The torn window net hung loosely like a curtain cover, the opening at the bottom, Just enough for a human-sized rat to crawl through. This can't be my home he thought.
"You can come in," the 'older kuffa' gestures him in, "but drop your luggage there."
The president of the so-called 'common room' steps forward, he looks around momentarily, the congestion staring back at him. "You'll just manage this space ehn" he points to the spot where two mat-like mattresses adjoin. "You got to be kidding" he quipped, his lips barely moving.

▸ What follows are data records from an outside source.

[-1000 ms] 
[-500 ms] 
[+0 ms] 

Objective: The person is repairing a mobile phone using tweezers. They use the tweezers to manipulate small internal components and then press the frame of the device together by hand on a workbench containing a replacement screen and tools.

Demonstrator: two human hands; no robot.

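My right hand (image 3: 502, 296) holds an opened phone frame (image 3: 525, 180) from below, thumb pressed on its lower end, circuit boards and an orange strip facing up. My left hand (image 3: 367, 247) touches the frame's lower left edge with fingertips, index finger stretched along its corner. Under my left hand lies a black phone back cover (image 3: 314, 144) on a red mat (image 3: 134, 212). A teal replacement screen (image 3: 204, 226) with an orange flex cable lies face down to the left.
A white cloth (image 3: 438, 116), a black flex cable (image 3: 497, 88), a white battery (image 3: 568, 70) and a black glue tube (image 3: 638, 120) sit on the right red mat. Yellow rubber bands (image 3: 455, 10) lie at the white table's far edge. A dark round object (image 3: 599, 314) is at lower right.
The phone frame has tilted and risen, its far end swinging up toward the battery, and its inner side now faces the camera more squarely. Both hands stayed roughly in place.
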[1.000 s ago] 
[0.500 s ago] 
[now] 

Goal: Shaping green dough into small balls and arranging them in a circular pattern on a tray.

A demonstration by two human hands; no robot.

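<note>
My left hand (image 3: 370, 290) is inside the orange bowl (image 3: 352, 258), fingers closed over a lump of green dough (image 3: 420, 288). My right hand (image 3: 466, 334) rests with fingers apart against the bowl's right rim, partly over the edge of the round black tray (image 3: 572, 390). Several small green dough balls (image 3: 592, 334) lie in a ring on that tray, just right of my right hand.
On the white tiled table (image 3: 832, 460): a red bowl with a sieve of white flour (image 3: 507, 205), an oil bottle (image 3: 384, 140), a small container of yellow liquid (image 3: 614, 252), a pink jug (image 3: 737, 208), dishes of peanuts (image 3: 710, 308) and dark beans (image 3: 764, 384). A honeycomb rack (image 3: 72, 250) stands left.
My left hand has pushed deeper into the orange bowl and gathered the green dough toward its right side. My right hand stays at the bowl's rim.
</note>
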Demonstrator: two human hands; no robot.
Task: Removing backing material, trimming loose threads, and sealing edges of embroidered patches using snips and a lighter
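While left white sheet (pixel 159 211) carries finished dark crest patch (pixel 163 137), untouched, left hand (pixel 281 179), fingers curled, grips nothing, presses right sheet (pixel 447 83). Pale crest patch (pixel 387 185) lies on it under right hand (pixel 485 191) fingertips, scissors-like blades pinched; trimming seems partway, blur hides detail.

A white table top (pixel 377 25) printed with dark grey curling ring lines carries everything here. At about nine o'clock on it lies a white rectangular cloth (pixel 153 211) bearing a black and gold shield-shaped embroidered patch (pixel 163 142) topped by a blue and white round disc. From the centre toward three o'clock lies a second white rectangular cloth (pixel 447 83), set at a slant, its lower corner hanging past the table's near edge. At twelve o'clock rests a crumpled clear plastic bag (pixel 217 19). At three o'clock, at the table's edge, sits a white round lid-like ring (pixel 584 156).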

He drops his backpack and settles in. Just for now he thinks, if he needed one thing, it had to be a miracle, sadly the darkness of the now diming room greets his pupils.

That night, his eyes yearned for sleep like a day old baby but found naught, only reflections of time at camp and all the friends he would never see plighted his memory. Just after they got their posting letters, joy and desolation spread like wildfire. Asaba, Warri and the likes, were the cities that came with the exuberant display of accomplishment. And the other's...well they caused a teary pool that lined eyelids. His friend, Ghandi, was posted to a different location when he last called they were still on the road. And Longjohn was posted to a firm in Warri, and the trio that was forged by the journey down to, and during, the orientation camp would be stringed apart by the letters in their hands. A thousand selfies would not compensate, but they had exchanged over a thousand. The sweep of buses(the small, the big, the mighty), vans, SUVs scattered across the once open field, the air foggy with broken friendships and goodbyes, it was the end and yet a new beginning.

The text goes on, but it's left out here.